In [72]:
import pandas as pd
import numpy as np

In [6]:
raw_data_folder = "../data/ratings.dat"

In [14]:
ratings = pd.read_csv(raw_data_url, names=["u","v","r"], nrows=1000)

In [50]:
train_data_path =  "../data/matches_train.dat"
test_data_path =  "../data/matches_test.dat"


# freely adapted from https://towardsdatascience.com/beginners-guide-to-creating-an-svd-recommender-system-1fd7326d1f65
# assume ordered ratings so we predict the last ones.
# Corrections made:
# - dummy test and dummy train were interverted.
data = ratings
u = data['u'].unique() #list of all raters
v = data['v'].unique() #list of all ratees
test = pd.DataFrame(columns=data.columns)
train = pd.DataFrame(columns=data.columns)
test_ratio = 0.2 #fraction of data to be used as test set.
for u_id in u:
    temp = data[data['u'] == u_id]
    n = len(temp)
    train_size = int((1-test_ratio)*n)
    
    dummy_train = temp.iloc[:train_size]
    dummy_test = temp.iloc[train_size:]
    
    test = pd.concat([test, dummy_test], ignore_index=True)
    train = pd.concat([train, dummy_train], ignore_index=True)

train.to_csv(train_data_path, index=False)
test.to_csv(test_data_path, index=False)


In [96]:
train.head()

Unnamed: 0,u,v,r
0,1,133,8
1,1,720,6
2,1,971,10
3,1,1095,7
4,1,1616,10


In [78]:
def create_utility_matrix(data, value_col_name="m"):

    u_field = 0
    v_field = 1
    assert value_col_name in ["m", "r"]
    value_field = 3 if value_col_name == "m" else 2

    u_list = data.iloc[:, u_field].tolist()
    v_list = data.iloc[:, v_field].tolist()
    value_list = data.iloc[:, value_field].tolist()
    u_ids = list(set(data.iloc[:, u_field]))
    v_ids = list(set(data.iloc[:, v_field]))

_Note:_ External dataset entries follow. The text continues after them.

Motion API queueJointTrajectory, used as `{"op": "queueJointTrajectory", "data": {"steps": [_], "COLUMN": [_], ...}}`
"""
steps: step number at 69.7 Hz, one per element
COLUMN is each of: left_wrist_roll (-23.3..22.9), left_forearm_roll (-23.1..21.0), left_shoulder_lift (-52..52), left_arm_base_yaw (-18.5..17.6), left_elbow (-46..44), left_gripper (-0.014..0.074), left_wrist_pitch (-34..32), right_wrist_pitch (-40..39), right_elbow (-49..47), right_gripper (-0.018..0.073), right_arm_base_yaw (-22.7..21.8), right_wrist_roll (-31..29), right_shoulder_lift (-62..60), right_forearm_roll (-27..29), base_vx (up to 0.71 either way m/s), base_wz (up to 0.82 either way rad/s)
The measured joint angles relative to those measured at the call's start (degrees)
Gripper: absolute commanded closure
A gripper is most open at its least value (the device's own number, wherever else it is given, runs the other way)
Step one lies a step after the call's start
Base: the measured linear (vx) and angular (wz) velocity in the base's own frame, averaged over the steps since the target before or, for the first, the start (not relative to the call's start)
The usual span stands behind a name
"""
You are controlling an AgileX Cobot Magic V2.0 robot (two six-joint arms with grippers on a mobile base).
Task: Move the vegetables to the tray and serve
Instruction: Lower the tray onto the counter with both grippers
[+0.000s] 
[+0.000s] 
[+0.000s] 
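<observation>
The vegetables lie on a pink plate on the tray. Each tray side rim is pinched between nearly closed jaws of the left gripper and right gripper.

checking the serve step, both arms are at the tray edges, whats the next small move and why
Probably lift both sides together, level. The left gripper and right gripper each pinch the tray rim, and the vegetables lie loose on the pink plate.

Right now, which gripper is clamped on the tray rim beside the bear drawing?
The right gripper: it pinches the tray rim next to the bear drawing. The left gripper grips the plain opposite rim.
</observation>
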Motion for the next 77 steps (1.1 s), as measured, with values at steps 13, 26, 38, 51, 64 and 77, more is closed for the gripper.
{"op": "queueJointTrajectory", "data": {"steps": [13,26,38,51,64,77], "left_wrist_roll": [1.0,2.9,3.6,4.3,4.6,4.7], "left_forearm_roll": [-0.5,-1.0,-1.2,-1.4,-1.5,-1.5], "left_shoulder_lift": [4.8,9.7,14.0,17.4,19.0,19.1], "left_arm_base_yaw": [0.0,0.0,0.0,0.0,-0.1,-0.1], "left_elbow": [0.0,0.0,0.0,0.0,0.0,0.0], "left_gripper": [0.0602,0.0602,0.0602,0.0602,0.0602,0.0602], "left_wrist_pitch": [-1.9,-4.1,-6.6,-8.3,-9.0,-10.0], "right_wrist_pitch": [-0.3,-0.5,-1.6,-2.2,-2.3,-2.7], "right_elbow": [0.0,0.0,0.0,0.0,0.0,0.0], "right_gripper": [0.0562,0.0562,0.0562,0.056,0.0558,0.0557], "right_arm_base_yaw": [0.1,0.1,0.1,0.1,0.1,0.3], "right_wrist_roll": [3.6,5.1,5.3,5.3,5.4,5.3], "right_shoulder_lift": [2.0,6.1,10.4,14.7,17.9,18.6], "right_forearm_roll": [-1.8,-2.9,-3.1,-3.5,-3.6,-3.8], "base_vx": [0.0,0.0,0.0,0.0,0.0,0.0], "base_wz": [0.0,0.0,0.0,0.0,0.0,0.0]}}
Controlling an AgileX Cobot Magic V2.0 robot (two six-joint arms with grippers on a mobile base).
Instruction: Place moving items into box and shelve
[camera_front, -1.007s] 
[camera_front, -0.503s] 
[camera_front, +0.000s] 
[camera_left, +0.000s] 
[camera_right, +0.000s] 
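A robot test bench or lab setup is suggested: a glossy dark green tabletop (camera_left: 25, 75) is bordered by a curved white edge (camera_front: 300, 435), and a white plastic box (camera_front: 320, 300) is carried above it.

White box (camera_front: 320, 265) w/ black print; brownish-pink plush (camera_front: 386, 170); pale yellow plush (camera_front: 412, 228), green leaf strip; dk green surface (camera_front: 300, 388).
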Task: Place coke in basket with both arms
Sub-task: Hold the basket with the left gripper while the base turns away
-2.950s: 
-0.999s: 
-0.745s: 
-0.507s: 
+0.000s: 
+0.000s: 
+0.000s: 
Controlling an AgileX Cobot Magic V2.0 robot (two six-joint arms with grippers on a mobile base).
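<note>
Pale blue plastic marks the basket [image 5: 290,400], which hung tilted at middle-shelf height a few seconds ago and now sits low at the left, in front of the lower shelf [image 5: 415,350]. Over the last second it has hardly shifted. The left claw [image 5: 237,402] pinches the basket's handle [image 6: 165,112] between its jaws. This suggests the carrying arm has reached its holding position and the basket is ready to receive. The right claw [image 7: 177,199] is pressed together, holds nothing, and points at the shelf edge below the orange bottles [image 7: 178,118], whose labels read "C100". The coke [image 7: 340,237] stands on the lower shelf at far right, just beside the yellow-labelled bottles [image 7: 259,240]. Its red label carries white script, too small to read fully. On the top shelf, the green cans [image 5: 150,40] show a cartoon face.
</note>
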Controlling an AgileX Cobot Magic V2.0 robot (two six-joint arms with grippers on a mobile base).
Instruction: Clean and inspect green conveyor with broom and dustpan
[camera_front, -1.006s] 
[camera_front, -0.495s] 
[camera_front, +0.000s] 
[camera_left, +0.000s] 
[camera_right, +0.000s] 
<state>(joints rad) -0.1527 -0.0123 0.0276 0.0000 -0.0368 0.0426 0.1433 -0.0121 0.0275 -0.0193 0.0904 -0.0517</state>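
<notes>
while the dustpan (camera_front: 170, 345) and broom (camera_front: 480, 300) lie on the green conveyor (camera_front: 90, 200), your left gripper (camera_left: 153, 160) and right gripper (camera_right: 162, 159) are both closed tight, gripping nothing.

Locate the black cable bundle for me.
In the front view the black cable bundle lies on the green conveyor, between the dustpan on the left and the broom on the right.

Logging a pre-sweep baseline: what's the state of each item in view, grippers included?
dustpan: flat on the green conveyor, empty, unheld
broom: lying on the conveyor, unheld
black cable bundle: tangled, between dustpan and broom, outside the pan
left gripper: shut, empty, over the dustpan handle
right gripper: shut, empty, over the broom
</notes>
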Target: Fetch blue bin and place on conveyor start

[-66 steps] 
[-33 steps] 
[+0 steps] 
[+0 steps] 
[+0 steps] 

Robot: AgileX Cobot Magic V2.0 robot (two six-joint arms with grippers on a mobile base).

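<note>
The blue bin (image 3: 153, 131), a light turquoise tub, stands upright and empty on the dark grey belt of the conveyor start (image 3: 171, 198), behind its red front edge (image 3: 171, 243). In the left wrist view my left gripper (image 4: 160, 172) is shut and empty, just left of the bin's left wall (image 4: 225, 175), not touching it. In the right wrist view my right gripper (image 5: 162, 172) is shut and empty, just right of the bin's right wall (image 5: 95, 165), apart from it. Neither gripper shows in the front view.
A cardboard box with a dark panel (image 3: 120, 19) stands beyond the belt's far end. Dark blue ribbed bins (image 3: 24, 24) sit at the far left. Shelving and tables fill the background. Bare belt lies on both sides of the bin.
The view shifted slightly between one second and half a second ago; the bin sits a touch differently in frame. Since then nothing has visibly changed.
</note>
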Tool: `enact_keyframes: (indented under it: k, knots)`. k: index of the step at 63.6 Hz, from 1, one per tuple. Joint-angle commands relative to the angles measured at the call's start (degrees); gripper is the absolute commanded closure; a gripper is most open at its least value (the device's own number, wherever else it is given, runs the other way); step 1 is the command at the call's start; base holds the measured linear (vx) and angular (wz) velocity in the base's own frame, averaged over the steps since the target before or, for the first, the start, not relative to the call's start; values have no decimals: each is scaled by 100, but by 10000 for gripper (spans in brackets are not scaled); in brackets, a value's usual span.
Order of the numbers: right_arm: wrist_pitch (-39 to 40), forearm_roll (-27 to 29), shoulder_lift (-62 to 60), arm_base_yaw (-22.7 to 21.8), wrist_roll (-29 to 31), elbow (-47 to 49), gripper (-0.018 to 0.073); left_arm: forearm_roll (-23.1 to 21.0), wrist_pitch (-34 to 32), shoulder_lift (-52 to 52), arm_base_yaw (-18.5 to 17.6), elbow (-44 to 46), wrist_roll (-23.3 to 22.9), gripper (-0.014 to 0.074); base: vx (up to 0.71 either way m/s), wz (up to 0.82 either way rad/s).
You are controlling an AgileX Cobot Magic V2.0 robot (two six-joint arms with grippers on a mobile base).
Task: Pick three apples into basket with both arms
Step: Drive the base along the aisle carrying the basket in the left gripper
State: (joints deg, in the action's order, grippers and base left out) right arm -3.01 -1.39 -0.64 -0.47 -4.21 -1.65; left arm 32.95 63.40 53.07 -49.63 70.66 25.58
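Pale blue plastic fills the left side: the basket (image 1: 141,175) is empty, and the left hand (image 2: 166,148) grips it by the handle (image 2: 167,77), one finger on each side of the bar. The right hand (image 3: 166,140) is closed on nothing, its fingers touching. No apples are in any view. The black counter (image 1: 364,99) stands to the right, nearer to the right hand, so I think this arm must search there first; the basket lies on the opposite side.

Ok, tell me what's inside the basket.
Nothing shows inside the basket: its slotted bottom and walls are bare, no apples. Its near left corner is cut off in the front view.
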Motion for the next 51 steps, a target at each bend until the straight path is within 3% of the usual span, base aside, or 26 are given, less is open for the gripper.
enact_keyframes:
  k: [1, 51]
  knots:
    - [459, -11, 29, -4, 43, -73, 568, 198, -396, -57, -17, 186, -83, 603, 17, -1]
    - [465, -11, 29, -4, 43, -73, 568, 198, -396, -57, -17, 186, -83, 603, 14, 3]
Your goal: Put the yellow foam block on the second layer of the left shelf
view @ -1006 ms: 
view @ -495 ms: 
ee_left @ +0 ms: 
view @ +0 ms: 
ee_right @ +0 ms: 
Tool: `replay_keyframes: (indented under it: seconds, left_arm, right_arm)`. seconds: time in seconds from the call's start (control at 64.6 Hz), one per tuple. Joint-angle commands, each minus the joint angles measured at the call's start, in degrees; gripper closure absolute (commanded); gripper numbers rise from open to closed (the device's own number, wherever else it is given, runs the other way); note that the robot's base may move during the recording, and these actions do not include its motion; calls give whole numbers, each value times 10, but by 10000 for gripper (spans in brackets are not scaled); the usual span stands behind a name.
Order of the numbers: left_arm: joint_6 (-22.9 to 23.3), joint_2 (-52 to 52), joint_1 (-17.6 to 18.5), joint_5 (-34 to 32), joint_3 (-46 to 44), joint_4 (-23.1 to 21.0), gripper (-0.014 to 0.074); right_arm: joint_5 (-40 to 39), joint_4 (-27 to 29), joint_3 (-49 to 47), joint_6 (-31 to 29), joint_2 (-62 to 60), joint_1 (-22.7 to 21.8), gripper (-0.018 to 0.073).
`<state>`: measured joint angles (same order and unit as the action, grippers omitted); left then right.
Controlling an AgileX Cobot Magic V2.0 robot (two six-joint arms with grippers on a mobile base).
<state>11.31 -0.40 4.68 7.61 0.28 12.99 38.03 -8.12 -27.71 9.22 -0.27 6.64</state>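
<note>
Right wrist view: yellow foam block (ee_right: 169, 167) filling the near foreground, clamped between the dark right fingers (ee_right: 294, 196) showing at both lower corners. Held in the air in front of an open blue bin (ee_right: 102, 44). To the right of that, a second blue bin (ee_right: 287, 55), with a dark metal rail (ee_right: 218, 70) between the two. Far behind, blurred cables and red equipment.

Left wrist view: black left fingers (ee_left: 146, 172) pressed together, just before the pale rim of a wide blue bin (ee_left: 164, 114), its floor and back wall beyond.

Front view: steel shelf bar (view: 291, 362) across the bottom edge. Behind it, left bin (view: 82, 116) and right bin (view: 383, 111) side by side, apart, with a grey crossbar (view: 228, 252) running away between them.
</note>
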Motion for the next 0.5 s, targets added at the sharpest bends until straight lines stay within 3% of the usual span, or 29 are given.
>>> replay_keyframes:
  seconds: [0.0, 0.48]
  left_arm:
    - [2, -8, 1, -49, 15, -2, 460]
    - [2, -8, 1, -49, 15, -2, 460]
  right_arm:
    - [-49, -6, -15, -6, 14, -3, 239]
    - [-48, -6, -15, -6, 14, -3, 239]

    u_index = {u_ids[i]: i for i in range(len(u_ids))}
    pd_dict = {v_id: [np.nan for i in range(len(u_ids))] for v_id in v_ids}
    for i in range(0, len(data)):
        v_id = v_list[i]
        u_id = u_list[i]
        value = value_list[i]
        pd_dict[v_id][u_index[u_id]] = value
    X = pd.DataFrame(pd_dict)
    X.index = u_ids

    v_cols = list(X.columns)
    v_index = {v_cols[i]: i for i in range(len(v_cols))}
    # users_index gives us a mapping of user_id to index of user
    # items_index provides the same for items
    return X, u_index, v_index

In [80]:
utility_matrix = create_utility_matrix(train, value_col_name="r")

In [151]:
from functools import partial
import numpy as np
from scipy.linalg import sqrtm
from scipy.sparse.linalg import svds

class FactorizationRecommender:
    def __init__(self, k):
        self.k = k

        self.U = None
        self.s_root = None
        self.V = None
        self.mu_hat = None

        self.rater_index = None
        self.rated_index = None

    # Modified from https://towardsdatascience.com/beginners-guide-to-creating-an-svd-recommender-system-1fd7326d1f65
    # This is not ideal since the traingn
    def fit(self, utility_matrix, rater_index, rated_index):

        # save for use in prediction

        self.rater_index = rater_index
        self.rated_index = rated_index

        k = self.k

        # The magic happens here. U and V are user and item features
        U, s, Vt, mu_hat = self.emsvd(utility_matrix, max_iter=50)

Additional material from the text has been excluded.